Note @gung's question; it matters. I will assume that the treatment was the same for every tank in the treatment group.
If you can argue the variance would be equal for the two groups (which you would typically assume for a two sample t-test anyway), you can do a test. You just can't check that assumption, no matter how badly violated it might be.
The concerns expressed in this answer to a related question are even more relevant to your situation, but there's less you can do about it.
[You ask about it being reasonable to assume the variances are equal. We can't answer that for you, that's something you'd have to convince subject matter experts (i.e. ecologists) was a reasonable assumption. Are there other studies where such levels have been measured under both treatment and control? Others where similar tests (t-tests or anova especially - I bet you can find a better precedent) have been done or similar assumptions made? Some form of general reasoning you can see to apply?]

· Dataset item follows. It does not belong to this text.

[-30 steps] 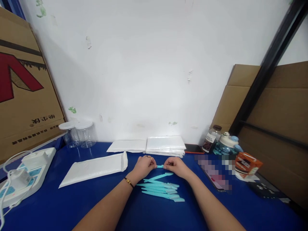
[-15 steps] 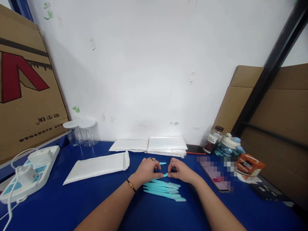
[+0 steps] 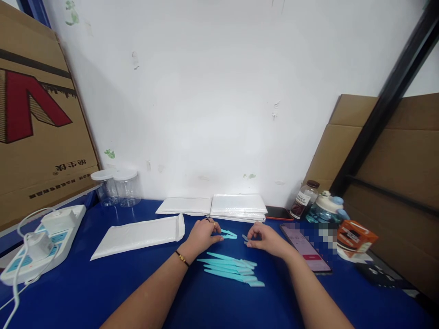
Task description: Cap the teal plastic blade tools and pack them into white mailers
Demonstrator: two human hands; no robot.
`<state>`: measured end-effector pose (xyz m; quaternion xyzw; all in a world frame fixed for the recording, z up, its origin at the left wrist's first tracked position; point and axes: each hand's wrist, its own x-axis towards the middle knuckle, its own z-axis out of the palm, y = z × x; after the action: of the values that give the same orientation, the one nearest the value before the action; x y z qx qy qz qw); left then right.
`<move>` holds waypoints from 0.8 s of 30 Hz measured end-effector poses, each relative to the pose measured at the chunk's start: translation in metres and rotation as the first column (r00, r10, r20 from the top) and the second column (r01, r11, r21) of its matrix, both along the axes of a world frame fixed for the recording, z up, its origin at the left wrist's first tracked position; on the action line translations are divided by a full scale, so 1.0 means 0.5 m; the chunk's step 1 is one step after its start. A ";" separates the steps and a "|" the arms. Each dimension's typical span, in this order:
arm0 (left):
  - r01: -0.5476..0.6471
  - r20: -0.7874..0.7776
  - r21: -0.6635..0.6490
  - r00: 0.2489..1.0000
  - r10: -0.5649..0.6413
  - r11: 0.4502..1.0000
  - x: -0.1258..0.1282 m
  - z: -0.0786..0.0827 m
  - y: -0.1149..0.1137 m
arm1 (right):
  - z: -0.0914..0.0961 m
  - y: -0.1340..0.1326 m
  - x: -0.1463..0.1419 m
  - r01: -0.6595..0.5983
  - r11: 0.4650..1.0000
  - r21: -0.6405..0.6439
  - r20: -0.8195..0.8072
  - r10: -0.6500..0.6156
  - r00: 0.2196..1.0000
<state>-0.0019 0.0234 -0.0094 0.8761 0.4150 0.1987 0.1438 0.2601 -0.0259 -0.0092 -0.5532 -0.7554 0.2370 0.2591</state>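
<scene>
On the blue table [image 3: 103, 292], my left hand [image 3: 203, 235] is closed around the ends of light-blue plastic sticks [image 3: 227, 235] that point to the right. My right hand [image 3: 265, 238] sits a little to the right, pinching a small grey-blue piece [image 3: 244, 238] at its fingertips. The two hands are apart. Just in front of them lies a loose row of several more light-blue sticks [image 3: 230, 269] with pale tips. A white padded envelope [image 3: 139, 236] lies flat to the left of my left hand.
A stack of white envelopes [image 3: 236, 206] lies against the wall. Two clear jars [image 3: 116, 188] stand at the back left, beside a power strip [image 3: 41, 242] and a cardboard box [image 3: 37, 119]. To the right are a phone [image 3: 306, 249], bottles [image 3: 317, 205] and an orange box [image 3: 355, 234].
My hands were together on one blue stick; they have pulled apart, the left keeping the sticks and the right holding a small piece. One stick was taken up from the row.
</scene>
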 end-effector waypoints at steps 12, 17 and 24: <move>0.180 -0.076 -0.196 0.977 -0.198 0.964 0.019 -0.010 -0.023 | 0.000 -0.024 -0.055 -0.189 0.972 -0.136 0.019 0.193 0.981; 0.080 -0.065 -0.133 0.994 -0.089 0.988 -0.010 0.005 0.003 | 0.000 -0.009 -0.008 -0.051 0.997 -0.061 0.021 0.052 0.998; 0.071 0.046 -0.043 0.997 -0.069 0.997 -0.015 0.011 -0.004 | 0.006 -0.010 0.002 0.023 1.000 0.008 0.015 -0.024 1.000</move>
<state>-0.0092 0.0213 -0.0040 0.8822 0.3850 0.2034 0.1795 0.2613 -0.0309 -0.0061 -0.5628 -0.7517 0.2267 0.2585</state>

If $\bar{x}$ is the mean of the treatment and $\bar{y}$ is the mean of the control, and both are from normal distributions with variance $\sigma^2$, then $\bar{x}-\bar{y}$ will have mean $\mu_x - \mu_y$ and variance $\sigma^2 (1/n_x + 1/n_y)$ irrespective of whether one of the $n$'s is 1.
So when $n_y$ is 1,
$$ \frac{(\bar{x}-\bar{y})}{s_x\sqrt{1/n_x+1}} $$
(where $s_x$ is the standard deviation computed from the treatments) will be $t$-distributed (with $n_x - 1$ degrees of freedom) under the null.
You may notice that with the best available estimate of $\sigma$, $s_x$ used for $s_p$, this is exactly like the ordinary two-sample t-test formula with $n_y$ set to 1.
With sample sizes so small, this will be somewhat sensitive to distributional assumptions, however.
If you're prepared to make different assumptions, or want to test equality of some other population quantity, some test may still be possible.